Kirby Puckett has had his dirty laundry aired in public (at least in the media) on multiple occasions, perhaps most notably in this 2003 Sports Illustrated piece, three years before his early death.
It is a part of the Puckett story that most Twins fans either honestly don’t know about or choose to forget about — or, at the most, gloss over when thinking about the baseball hero.
The less-than-perfect side of Puckett the human, in fact, gets buried so deep that it becomes somewhat shocking when someone brings up his name in a negative way. But that’s exactly what Curt Schilling did in a radio interview Sunday, which was replayed Monday on the Mike and Mike Show (Insider required for link). Talking about the character of Hall of Famers, Schilling offered up this:
“You know there are a lot of guys with plaques who say really cool stuff and then you know the other side of the story. For every John Smoltz, there’s a Kirby Puckett. And there’s a story. People are human. We do a lot of the same dumb things a lot of other people do. The difference now is guys who hang around the game, they used to protect players. And there are a lot of guys who they protected who went into the Hall of Fame who were racist, who were gamblers, who were whatever, who other people knew about.”

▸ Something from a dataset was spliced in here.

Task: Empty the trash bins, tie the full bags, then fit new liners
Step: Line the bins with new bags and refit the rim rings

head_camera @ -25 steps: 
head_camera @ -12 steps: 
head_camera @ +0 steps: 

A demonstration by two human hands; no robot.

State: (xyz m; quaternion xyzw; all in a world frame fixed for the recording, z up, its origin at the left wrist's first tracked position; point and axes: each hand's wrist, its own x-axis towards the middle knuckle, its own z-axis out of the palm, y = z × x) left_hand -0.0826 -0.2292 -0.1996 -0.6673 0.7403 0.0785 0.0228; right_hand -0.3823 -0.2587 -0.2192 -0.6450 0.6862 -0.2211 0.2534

The broad point was not new: that many of our sacred athletes were hardly saints, and that in a different era these players were protected a lot of times by those who wrote about them (whereas now much more is made public). Schilling, it should be said, hasn’t had the perfect off-field life either — though it should also be said that it is possible to criticize someone else even if you are not, in fact, perfect.
Maybe it shouldn’t be jarring that the name Schilling reached for was Puckett while making his counter-point to the sterling character of Smoltz. But it felt jarring to hear it.